Opinion ID: 780325
Heading Depth: 3
Heading Rank: 3

Heading: Relatedness to the Federal Interest in National Projects or Programs

Text: 12 The Supreme Court has suggested that federal grants conditioned on compliance with federal directives might be illegitimate if the conditions share no relationship to the federal interest in particular national projects or programs. Dole, 483 U.S. at 207, 107 S.Ct. 2793. This possible ground for invalidating a Spending Clause statute, which only suggests that the legislation might be illegitimate without demonstrating a nexus between the conditions and a specified national interest, is a far cry from imposing an exacting standard for relatedness.
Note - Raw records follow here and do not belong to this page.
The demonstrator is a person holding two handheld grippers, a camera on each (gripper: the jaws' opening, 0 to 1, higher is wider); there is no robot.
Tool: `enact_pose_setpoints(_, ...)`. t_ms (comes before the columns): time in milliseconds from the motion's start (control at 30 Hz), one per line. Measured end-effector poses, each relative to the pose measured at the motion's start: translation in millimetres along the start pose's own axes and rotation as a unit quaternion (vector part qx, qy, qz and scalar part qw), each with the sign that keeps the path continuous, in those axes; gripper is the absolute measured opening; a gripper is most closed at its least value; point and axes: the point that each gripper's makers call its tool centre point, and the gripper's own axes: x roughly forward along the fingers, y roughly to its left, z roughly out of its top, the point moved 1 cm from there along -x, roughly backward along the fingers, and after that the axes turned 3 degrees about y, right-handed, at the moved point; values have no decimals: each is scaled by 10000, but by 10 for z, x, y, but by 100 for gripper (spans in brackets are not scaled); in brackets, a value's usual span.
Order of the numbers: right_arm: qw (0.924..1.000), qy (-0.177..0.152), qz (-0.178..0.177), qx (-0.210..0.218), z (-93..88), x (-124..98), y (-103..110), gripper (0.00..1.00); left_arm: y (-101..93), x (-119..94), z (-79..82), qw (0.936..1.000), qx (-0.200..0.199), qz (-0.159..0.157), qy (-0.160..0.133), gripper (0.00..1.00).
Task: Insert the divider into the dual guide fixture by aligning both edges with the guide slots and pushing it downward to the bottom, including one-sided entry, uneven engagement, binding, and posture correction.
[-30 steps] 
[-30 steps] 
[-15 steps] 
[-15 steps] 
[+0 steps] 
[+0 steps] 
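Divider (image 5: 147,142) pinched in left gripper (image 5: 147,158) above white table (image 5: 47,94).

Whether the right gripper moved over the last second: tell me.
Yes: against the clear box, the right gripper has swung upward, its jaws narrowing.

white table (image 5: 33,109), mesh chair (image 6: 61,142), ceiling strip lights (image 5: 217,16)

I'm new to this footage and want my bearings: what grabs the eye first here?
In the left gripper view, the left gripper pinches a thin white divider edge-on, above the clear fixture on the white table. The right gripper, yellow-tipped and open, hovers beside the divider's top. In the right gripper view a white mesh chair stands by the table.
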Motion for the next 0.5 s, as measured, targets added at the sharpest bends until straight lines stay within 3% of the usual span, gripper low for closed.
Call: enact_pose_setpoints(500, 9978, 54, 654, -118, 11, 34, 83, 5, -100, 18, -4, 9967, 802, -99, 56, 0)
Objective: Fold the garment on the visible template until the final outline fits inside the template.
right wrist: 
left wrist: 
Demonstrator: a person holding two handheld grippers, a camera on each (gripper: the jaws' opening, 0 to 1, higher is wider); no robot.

The nonconclusive language leaves open the possibility for attacking a spending power statute on this basis, but it does not mean that a statute is automatically illegitimate. 13 The Court has stated more recently that [s]uch conditions must ... bear some relationship to the purpose of the federal spending. New York v. United States, 505 U.S. 144, 167, 112 S.Ct. 2408, 120 L.Ed.2d 120 (1992) (citation omitted). The conditions in RLUIPA do share such a relationship. Congress has a strong interest in making certain that federal funds do not subsidize conduct that infringes individual liberties, such as the free practice of one's religion. The federal government also has a strong interest in monitoring the treatment of federal inmates housed in state prisons and in contributing to their rehabilitation. Congress may allocate federal funds freely, then, to protect the free exercise of religion and to promote rehabilitation. If the Supreme Court has in fact imposed a low-threshold relatedness test, RLUIPA satisfies it.